Insomma, se solo non si rinuncia a servirsi
del cervello, la presunta continuità scompare e appaiono le grandi differenze
biografiche, di cultura, di personalità. Tuttavia prima di relegare questo
idolo polemico nella spazzatura della cattiva politica converrà soffermarsi su
di un elemento di verità che giace sepolto sotto la comune etichettatura del
finto binomio degenerativo. C’è, infatti, un aspetto che accomuna Craxi e
Berlusconi, ciascuno di loro ha avvertito che il tumultuoso sviluppo economico
e sociale che l’Italia ha conosciuto a partire dagli anni sessanta del secolo
scorso ha prodotto una grande trasformazione sociale. Una trasformazione che il
sistema politico non era in grado di recepire. Entrambi, ciascuno a suo modo,
hanno cercato di porre rimedio a questo scollamento tra sistema politico e
sviluppo sociale, ritenendolo pericoloso per la crescita economica e civile
dell’Italia.
Tuttavia anche questa comune sensibilità ha
avuto esiti diversi. Craxi non seppe dare un seguito coerente alle sue
intuizioni e divenne il capro espiatorio della crisi del sistema. Berlusconi,
in una fase successiva, è riuscito a interpretare in modo più coerente le
necessità del diverso quadro sociale. Sotto questo profilo, solo sotto questo
profilo si può trovare un punto di contatto fra le loro esperienze.

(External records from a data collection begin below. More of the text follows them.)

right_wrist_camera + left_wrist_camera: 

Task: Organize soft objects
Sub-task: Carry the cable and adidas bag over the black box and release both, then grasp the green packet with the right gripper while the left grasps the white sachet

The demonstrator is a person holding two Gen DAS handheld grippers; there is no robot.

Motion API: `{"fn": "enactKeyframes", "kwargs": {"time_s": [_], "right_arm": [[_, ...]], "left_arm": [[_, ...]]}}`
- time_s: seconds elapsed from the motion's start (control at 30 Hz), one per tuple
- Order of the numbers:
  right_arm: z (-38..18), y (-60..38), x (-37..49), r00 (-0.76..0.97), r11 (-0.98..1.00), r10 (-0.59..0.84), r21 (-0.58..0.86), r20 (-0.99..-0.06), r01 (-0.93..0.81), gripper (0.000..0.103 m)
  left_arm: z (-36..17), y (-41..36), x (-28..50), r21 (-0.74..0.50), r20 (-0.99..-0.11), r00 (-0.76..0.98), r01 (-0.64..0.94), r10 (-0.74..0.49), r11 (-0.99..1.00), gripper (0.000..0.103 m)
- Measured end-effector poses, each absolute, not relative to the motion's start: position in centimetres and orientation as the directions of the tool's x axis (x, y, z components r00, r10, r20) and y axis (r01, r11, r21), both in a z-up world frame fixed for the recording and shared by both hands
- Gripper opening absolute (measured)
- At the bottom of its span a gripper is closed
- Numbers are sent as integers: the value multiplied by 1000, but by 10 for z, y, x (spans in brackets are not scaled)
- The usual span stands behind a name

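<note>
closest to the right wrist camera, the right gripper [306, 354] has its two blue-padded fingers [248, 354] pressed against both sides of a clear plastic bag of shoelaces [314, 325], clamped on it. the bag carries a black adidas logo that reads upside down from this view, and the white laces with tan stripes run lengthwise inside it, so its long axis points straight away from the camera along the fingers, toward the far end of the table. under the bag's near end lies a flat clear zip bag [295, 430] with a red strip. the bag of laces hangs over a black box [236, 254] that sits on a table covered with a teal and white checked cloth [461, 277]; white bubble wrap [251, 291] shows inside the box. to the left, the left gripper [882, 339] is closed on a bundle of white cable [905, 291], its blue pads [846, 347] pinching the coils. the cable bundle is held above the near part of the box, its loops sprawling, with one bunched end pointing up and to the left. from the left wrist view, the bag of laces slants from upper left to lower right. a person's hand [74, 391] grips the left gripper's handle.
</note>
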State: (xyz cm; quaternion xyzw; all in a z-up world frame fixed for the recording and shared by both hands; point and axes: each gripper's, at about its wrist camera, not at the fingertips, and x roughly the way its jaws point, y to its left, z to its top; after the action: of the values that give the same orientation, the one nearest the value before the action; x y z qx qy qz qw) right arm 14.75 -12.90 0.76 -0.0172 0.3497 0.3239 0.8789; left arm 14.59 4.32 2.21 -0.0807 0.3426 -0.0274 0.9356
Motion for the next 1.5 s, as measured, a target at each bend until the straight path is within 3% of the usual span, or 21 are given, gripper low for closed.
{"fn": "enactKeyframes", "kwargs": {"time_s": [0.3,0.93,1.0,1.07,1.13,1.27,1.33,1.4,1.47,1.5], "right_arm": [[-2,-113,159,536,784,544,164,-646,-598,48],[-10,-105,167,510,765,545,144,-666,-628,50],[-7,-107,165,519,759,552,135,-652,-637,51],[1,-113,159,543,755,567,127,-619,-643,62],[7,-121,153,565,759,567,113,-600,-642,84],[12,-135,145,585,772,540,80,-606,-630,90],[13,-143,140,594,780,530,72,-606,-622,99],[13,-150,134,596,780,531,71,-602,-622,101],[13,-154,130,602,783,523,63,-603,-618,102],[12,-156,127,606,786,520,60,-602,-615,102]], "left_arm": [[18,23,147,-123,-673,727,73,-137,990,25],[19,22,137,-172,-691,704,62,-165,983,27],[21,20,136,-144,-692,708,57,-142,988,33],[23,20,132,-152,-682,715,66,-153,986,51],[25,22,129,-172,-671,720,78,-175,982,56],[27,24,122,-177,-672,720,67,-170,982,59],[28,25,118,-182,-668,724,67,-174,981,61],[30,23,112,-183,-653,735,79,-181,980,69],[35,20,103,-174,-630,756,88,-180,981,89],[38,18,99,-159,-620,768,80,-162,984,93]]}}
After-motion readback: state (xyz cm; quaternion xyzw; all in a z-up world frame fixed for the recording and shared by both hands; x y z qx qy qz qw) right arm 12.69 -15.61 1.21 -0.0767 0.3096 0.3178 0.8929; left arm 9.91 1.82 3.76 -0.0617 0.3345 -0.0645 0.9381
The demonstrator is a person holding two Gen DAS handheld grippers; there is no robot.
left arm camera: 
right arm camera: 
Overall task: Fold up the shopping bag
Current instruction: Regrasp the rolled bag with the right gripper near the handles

Un’ultima considerazione s’impone. Letta in
questa chiave di comune volontà di modernizzazione, la presunta continuità
negativa fra il leader socialista e l’imprenditore milanese svela un altro
profilo. Essa è il prodotto di una sinistra che non solo non è stata in grado
di capire la mutazione della società, ma ha cercato di esorcizzare questa carenza
creando un grottesco idolo polemico.